With the GOP-Democrat split in the Senate at 52-48, “no” votes from Collins and Murkowski—and a party-line vote from Democrats—would tie the count at 50, leaving Vice President Mike Pence to cast the deciding vote. With one more dissenting Republican, however, Democrats would have officially defeated a Cabinet nominee for the first time since defense secretary nominee John Tower was voted down in 1989.

The two senators’ statements came as somewhat of a surprise given that both had voted in committee Tuesday to move DeVos’ nomination to the full Senate. But each had expressed reservations about DeVos’ support for school choice and voucher programs and her commitment to public education. “I have serious concerns about a nominee who has been so involved in one side of the equation,” Murkowski said on the Senate floor Wednesday, adding that her office had received thousands of calls from constituents concerned about DeVos.

DeVos has been the subject of criticism from teachers’ unions, Senate Democrats, and others for her defense of expanding charter schools and voucher programs, her inexperience in public education, and questions about her commitment to upholding federal civil rights laws, such as the Individuals with Disabilities Education Act.

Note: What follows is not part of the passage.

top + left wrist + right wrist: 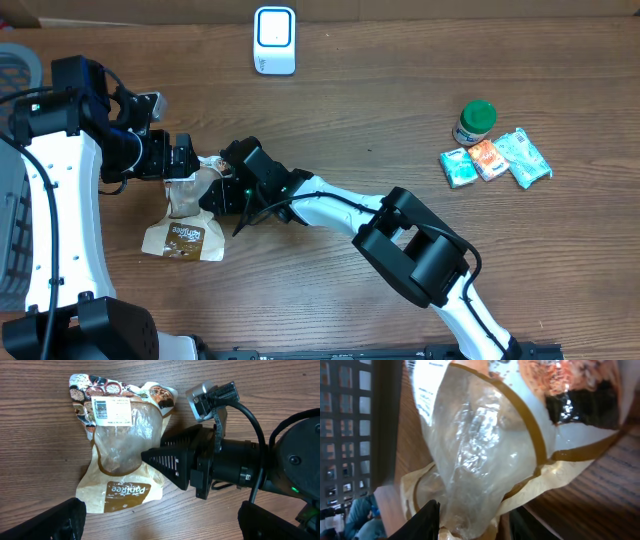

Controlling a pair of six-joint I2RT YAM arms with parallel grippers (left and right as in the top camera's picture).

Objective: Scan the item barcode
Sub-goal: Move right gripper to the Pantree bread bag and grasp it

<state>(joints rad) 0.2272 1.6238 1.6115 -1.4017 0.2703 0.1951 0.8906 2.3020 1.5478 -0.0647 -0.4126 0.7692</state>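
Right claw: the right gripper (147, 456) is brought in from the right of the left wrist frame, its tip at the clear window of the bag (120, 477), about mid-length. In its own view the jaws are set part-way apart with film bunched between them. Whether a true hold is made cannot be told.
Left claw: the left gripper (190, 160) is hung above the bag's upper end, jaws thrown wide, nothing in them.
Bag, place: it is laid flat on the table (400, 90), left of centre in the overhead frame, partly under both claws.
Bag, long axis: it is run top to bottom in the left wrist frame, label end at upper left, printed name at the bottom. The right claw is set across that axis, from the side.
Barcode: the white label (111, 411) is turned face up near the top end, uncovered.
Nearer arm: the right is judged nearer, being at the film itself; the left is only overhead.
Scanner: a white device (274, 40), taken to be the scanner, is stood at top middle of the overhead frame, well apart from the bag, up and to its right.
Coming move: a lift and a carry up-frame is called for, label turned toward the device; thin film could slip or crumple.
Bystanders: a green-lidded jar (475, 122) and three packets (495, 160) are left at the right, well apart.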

As my colleague Kristina Rizga recently pointed out in an in-depth investigation, DeVos and her family have donated millions of dollars to right-wing causes and conservative Christian groups.

DeVos’ vote before the full Senate has not yet been scheduled, though there was speculation Wednesday afternoon that the GOP would move quickly. Earlier in the day, White House press secretary Sean Spicer told reporters he had “100 percent confidence” that DeVos would be confirmed, adding, “I think that the games being played with Betsy DeVos are sad.”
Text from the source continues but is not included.